## Required work
Please restate word for word the lines of the entries below from the one with "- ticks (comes" to the one with "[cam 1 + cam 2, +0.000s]", inclusive, and leave out every picture.

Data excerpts
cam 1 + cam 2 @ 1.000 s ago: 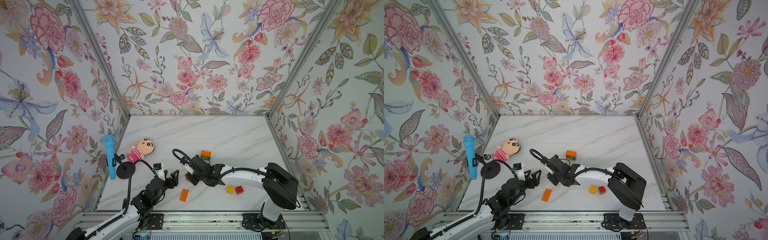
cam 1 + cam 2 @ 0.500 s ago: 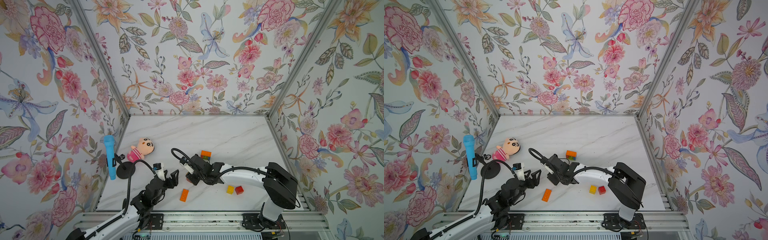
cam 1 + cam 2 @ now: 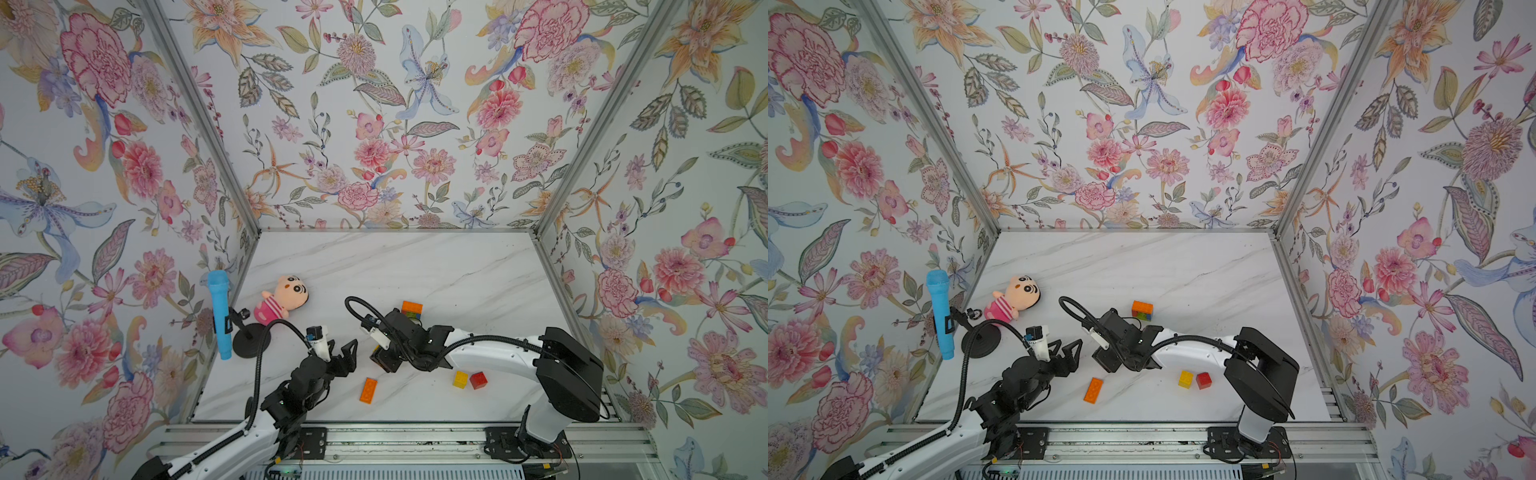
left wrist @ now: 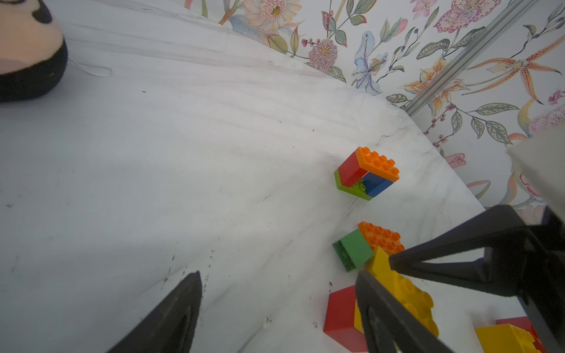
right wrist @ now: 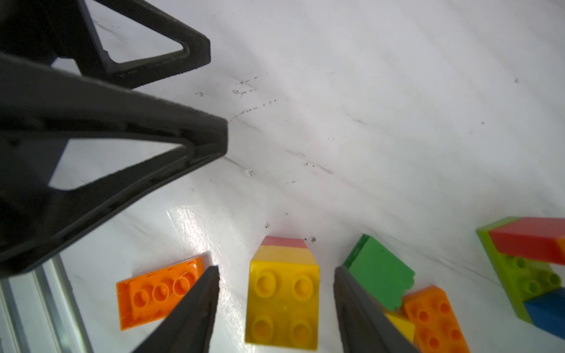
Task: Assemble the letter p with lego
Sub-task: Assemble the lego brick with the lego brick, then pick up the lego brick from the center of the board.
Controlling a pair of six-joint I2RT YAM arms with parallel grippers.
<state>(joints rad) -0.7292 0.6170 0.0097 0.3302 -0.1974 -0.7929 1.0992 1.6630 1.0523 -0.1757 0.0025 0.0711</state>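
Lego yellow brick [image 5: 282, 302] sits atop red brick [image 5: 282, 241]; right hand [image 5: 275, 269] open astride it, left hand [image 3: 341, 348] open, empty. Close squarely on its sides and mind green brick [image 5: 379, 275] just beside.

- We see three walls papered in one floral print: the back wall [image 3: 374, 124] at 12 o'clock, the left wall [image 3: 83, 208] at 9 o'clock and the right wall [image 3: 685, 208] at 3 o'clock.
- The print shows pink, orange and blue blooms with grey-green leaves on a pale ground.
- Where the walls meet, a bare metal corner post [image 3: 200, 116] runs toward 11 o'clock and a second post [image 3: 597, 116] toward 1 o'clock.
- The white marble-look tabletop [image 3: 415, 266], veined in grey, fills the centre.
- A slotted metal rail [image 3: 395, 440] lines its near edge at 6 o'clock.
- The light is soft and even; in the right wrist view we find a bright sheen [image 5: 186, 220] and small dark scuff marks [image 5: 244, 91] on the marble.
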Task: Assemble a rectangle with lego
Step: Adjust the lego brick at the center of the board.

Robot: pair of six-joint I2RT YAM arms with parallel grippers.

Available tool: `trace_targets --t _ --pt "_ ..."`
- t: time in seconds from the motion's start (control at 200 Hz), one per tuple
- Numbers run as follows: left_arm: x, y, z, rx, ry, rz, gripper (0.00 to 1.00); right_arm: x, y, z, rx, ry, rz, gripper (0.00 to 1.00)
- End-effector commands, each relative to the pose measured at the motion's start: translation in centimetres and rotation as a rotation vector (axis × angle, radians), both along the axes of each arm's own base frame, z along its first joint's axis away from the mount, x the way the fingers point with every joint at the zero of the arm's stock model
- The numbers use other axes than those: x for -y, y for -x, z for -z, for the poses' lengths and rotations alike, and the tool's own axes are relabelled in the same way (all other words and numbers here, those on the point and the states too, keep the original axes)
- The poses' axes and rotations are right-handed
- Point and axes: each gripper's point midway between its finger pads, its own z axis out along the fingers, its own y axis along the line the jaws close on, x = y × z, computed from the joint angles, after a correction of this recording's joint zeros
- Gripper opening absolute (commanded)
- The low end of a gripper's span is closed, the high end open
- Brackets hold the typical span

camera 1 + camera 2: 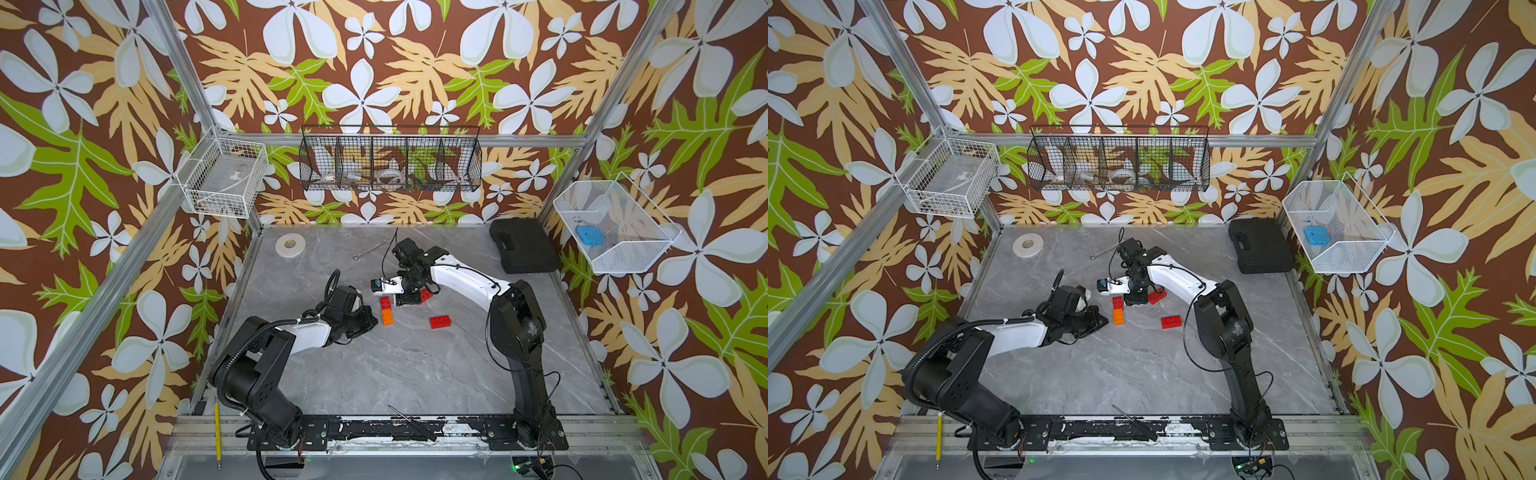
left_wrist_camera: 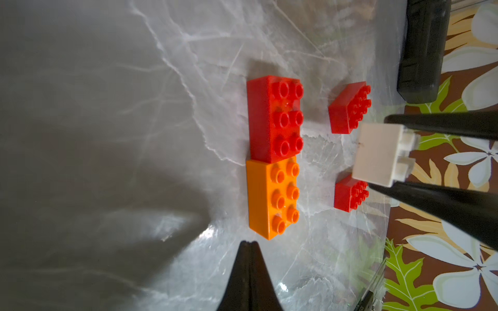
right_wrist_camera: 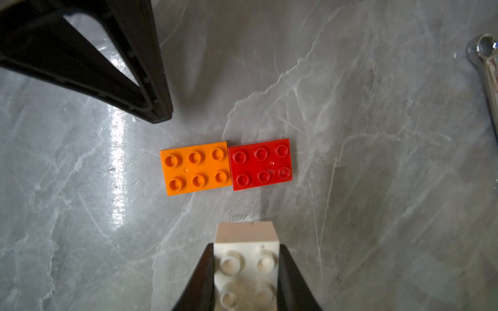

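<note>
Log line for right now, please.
left gripper: shut, empty | right gripper: shut on white brick | orange brick and red brick: end to end | loose red bricks: two, unjoined

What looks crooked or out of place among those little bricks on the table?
The red brick and orange brick sit end to end, but their long edges are slightly stepped, not flush. Nothing looks broken or spilled.

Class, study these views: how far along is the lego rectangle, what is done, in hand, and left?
Done: the orange brick and one red brick lie end to end, touching. In hand: the right gripper is shut on the white brick, near that pair; the left gripper is shut and empty beside the orange brick. Left: adding the white brick and the two loose red bricks.
</note>
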Motion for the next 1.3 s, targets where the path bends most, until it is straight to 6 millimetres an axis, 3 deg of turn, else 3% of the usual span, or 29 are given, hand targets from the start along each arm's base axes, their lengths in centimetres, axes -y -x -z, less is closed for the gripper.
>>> trace_targets --t 0.0,0.405,1.296 --pt "0.9 -0.5 -0.3 0.014 0.044 0.014 0.0 -0.2 0.2 -0.5 -0.003 -0.019 0.009 0.0" --pt "1.9 -0.8 0.8 -0.008 0.053 0.019 0.0 -0.6 0.0 -0.1 -0.018 -0.026 0.014 0.0" --pt "1.3 -2.3 2.1 -0.005 -0.07 0.019 0.01 -0.8 0.6 0.7 -0.034 -0.008 0.006 0.0"
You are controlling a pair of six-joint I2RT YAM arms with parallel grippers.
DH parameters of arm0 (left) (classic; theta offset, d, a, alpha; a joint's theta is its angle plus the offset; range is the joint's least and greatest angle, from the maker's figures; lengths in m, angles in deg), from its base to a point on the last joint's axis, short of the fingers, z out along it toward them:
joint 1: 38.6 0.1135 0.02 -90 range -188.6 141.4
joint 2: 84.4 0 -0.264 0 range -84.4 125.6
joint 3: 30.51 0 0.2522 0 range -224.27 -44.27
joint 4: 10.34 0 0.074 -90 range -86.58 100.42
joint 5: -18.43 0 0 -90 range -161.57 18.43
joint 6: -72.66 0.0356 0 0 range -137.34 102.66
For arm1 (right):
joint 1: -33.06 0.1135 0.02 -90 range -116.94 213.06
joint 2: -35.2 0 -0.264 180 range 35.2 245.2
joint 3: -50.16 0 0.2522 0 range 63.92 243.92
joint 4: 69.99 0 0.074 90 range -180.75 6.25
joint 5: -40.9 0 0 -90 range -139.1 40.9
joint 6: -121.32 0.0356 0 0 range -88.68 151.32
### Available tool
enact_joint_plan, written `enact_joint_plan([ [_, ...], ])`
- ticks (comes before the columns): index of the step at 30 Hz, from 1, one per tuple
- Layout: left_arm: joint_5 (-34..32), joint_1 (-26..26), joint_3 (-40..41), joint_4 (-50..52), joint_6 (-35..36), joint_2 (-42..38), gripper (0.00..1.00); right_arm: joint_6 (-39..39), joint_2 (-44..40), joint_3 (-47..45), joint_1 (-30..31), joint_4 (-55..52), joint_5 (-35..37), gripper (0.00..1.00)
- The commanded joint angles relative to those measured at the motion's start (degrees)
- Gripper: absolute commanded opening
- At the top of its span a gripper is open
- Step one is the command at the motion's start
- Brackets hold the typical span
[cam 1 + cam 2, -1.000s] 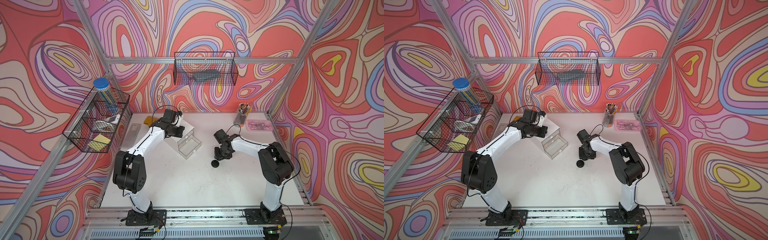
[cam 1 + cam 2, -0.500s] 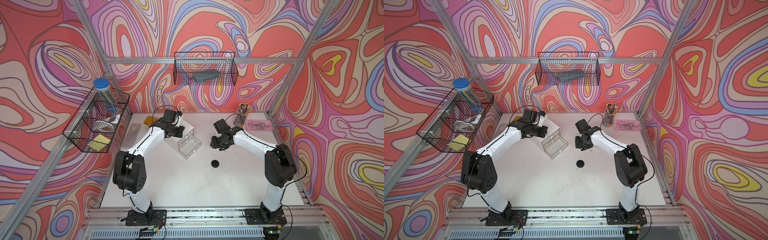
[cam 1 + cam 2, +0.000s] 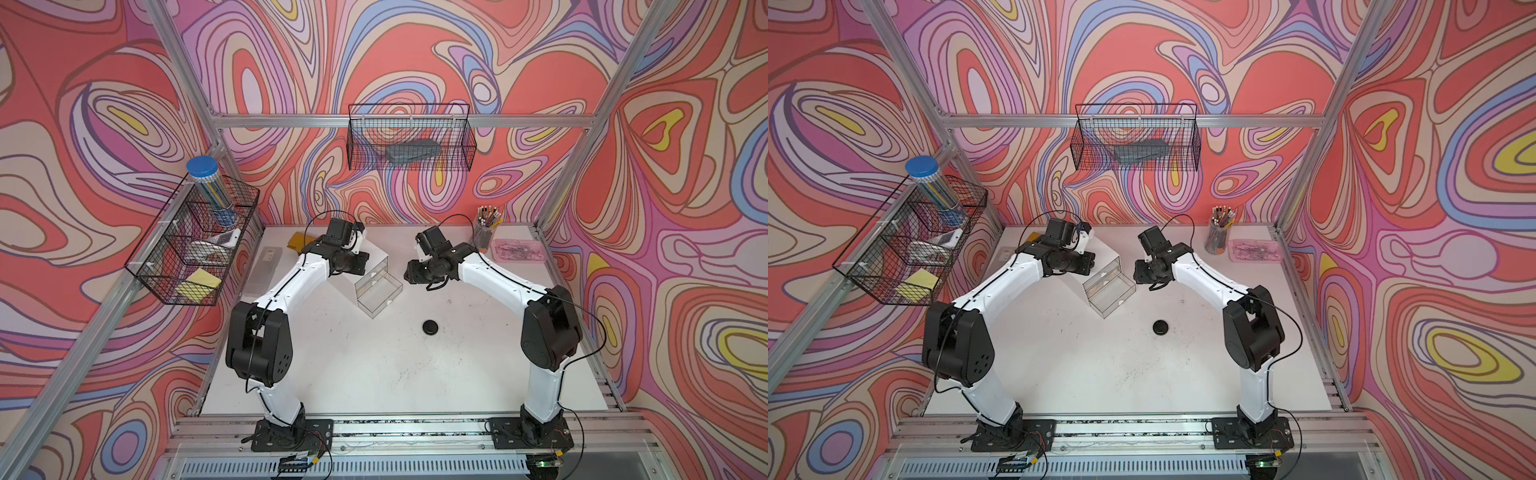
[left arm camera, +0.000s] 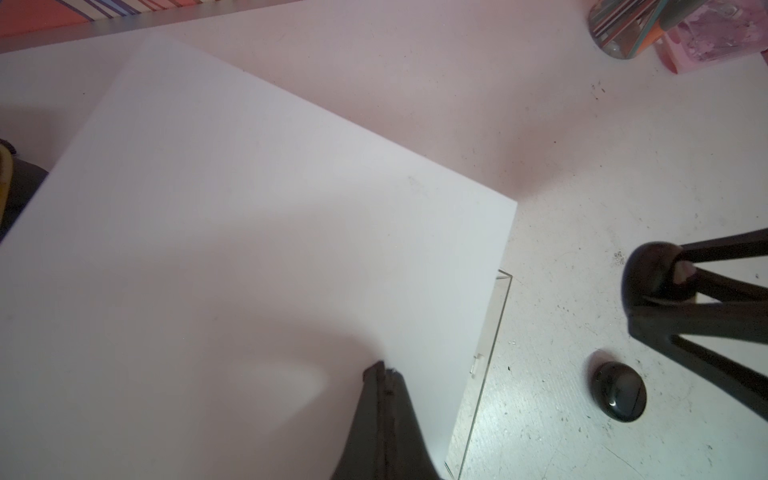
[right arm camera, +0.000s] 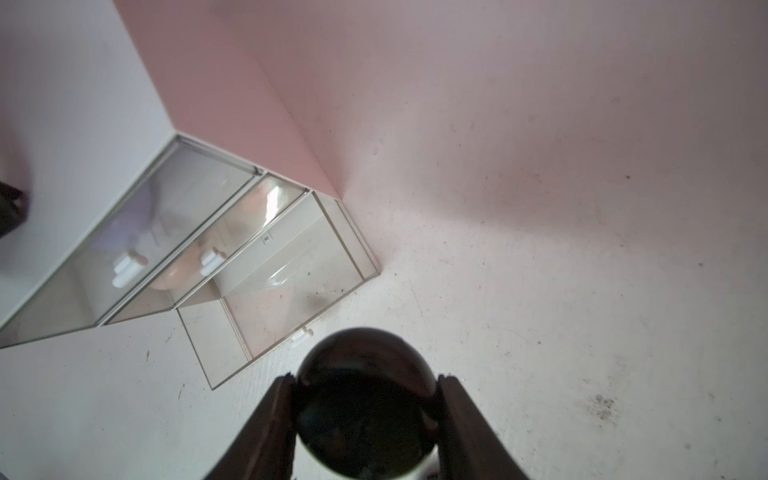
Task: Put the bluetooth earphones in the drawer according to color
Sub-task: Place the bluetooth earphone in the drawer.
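The drawer cabinet [image 3: 376, 252] [image 3: 1106, 254] is a white cube at the back of the table, and its bottom clear drawer [image 3: 380, 293] [image 5: 291, 286] is pulled out and empty. My right gripper [image 3: 413, 274] [image 5: 365, 380] hangs just right of that drawer. It is shut on a glossy black earphone case [image 5: 365, 411] [image 4: 648, 274]. A second black earphone case [image 3: 430, 327] [image 3: 1160, 327] [image 4: 619, 390] lies loose on the table in front. A pink case [image 5: 178, 276] shows through the shut middle drawer. My left gripper [image 4: 384, 370] [image 3: 357, 266] is shut and empty on the cabinet's top.
A pencil cup [image 3: 484, 232] and a shallow pink tray [image 3: 517, 251] stand at the back right. A frosted flat box [image 3: 266, 270] lies at the back left. Wire baskets [image 3: 195, 245] hang on the left and back walls.
My right gripper has risen from beside the loose black case and swung back toward the open drawer, carrying a black case. The left arm has not moved.
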Motion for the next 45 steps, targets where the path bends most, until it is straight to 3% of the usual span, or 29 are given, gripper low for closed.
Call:
enact_joint_plan([
  [1, -0.2, -0.7, 1.5, 9.8, -0.3, 3.3, 0.00, 0.1, 3.0, 2.3, 1.2, 1.2, -1.9, 0.33],
  [15, -0.2, -0.7, 1.5, 9.8, -0.1, 3.4, 0.00, 2.1, 11.6, 9.7, 4.5, 3.8, -6.7, 0.32],
  [26, -0.3, -0.7, 1.5, 9.8, -0.2, 3.3, 0.00, 3.9, 14.3, 10.0, 5.0, 6.2, -8.7, 0.33],
  [45, -0.3, -0.7, 1.5, 9.9, 0.0, 3.2, 0.00, 4.6, 15.3, 8.5, 5.1, 7.7, -9.7, 0.45],
])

## Response to this exercise
- ticks (comes before the columns): index of the step at 30 Hz, from 1, one per tuple
- Layout: left_arm: joint_5 (-34..32), joint_1 (-26..26), joint_3 (-40..41), joint_4 (-50..52), joint_6 (-35..36), joint_2 (-42..38), gripper (0.00..1.00); right_arm: joint_6 (-39..39), joint_2 (-44..40), joint_3 (-47..45), joint_1 (-30..31), joint_4 (-55..52), joint_5 (-35..37), gripper (0.00..1.00)
- The commanded joint angles relative to those measured at the motion's start (degrees)
- Gripper: absolute commanded opening
- At the top of its span a gripper is open
- Step one is the command at the motion's start
- Brackets hold the typical span
[cam 1 + cam 2, -1.000s] 
[cam 1 + cam 2, -0.500s] 
[cam 1 + cam 2, +0.000s] 

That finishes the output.